The trial has, however, given strong indications of feasibility of the approach. No particular customizations of the approach (once the refined version was proposed and ready for evaluation) were needed for the trial. Thus, we have reason to believe that it should be possible to reapply our approach on new services.

Reliability is concerned with demonstrating that the empirical research can be repeated with the same results. Of course, a trial like the one we have conducted can not give solid repeatable evidence. There are several contextual factors influencing what happens, particularly the choices made by the researchers during the service development. As our main goal has been to propose a refined version of the approach and test its feasibility through the trial, performance evaluation of the approach itself was not addressed. Ideally, we should have exposes the method to several teams aiming to prototype both the same service as well as other services, under comparable and controlled conditions. Such a setting would provide more relevant evidence for reliability of the results.

It is, in terms of evaluation with respect to reliability, also a weakness that the researchers who tried out the approach also participated in design of the approach. As such, it is also a threat to reliability of the evaluation results, as we cannot know to what degree another service developer would have obtained the same results.

Hence, we do need to further evaluate the approach in more realistic settings.

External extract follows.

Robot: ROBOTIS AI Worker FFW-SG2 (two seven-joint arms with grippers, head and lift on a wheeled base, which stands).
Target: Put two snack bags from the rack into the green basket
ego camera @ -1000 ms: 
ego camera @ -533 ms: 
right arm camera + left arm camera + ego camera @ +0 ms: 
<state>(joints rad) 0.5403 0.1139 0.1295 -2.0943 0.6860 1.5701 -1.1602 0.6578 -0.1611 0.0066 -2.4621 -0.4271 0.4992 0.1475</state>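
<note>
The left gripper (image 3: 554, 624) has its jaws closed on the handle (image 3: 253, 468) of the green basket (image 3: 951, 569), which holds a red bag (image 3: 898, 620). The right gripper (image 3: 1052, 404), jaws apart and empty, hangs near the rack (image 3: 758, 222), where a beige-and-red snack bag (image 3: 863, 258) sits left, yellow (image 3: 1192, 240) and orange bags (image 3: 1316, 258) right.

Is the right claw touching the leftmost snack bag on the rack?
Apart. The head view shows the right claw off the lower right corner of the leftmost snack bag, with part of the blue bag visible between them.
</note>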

There is also a need for a baseline for comparing this approach with the alternative ones, in order to assess its characteristics such as usability, usefulness and cost-effectiveness. It should be a part of the future work. Further empirical evaluation is also needed for assessing scalability of our approach with respect to complexity and size of the services to be developed.

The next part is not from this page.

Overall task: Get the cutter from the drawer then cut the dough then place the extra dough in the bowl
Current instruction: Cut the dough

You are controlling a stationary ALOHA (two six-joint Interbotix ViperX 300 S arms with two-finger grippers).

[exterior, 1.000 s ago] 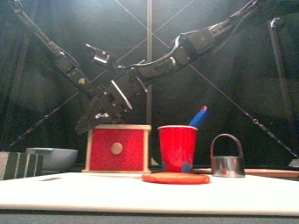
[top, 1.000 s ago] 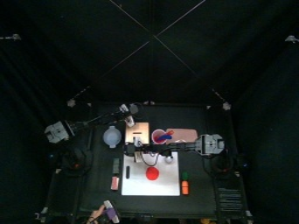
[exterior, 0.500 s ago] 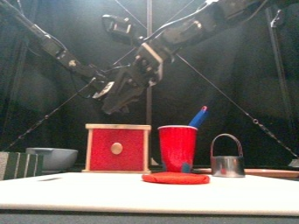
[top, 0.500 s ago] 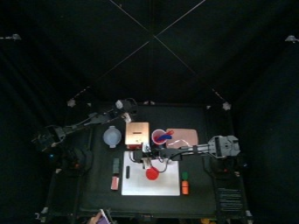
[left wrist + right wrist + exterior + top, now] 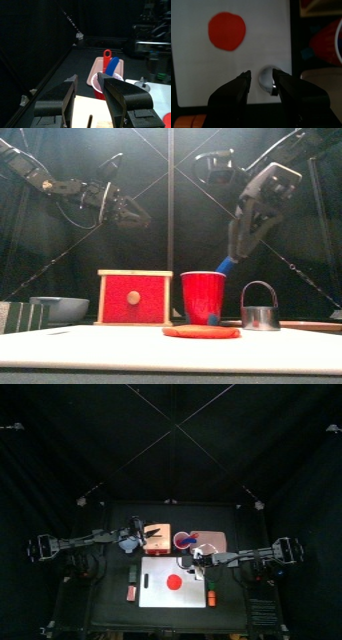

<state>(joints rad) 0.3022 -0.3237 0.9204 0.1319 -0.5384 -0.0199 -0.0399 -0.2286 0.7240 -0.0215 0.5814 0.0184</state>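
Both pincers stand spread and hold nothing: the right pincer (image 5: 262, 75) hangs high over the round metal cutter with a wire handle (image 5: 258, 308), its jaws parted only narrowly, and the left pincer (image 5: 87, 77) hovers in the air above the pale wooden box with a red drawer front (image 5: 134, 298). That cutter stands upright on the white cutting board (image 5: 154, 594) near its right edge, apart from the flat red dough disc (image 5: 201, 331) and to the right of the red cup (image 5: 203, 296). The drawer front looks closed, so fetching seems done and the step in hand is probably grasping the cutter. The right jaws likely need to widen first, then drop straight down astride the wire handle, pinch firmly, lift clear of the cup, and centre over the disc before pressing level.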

Overall, we have drawn useful experiences from developing and instantiating the approach in the example. Although the mentioned threats to validity and reliability are present in the study, we argue that the results indicate feasibility and suggest strengths and weaknesses of the approach.

6 Conclusions

This paper is an extension of our previous research [6] where an initial approach to early and continuous service prototyping based on open data, was proposed. The approach has been based on a the needs identified throughout the “Open Transport Data” research and innovation project, and in particular the challenges identified through a survey and interviews. We have tried out feasibility of the approach on an open transport data service, and elaborated in detail on the results and the experiences. Main contributions of this paper include: refinement of the initial approach and refinement of the state of the art. Moreover, the trial has been significantly extended and presented in detail. We also provide a detailed elaboration of the experiences and lessons learned from the trial. In this paper we present an agile and data-centric approach for the early prototyping of services. The results of our feasibility study indicate the benefits and drawbacks of the approach. In particular, as main benefit, we argue that it fosters a “try and fail” development process where developers implementing services on top of open data can play, test, and understand the data while implementing a service. In future stage we will investigate how the approach could be seamlessly integrated in the overall development and operation process of a service.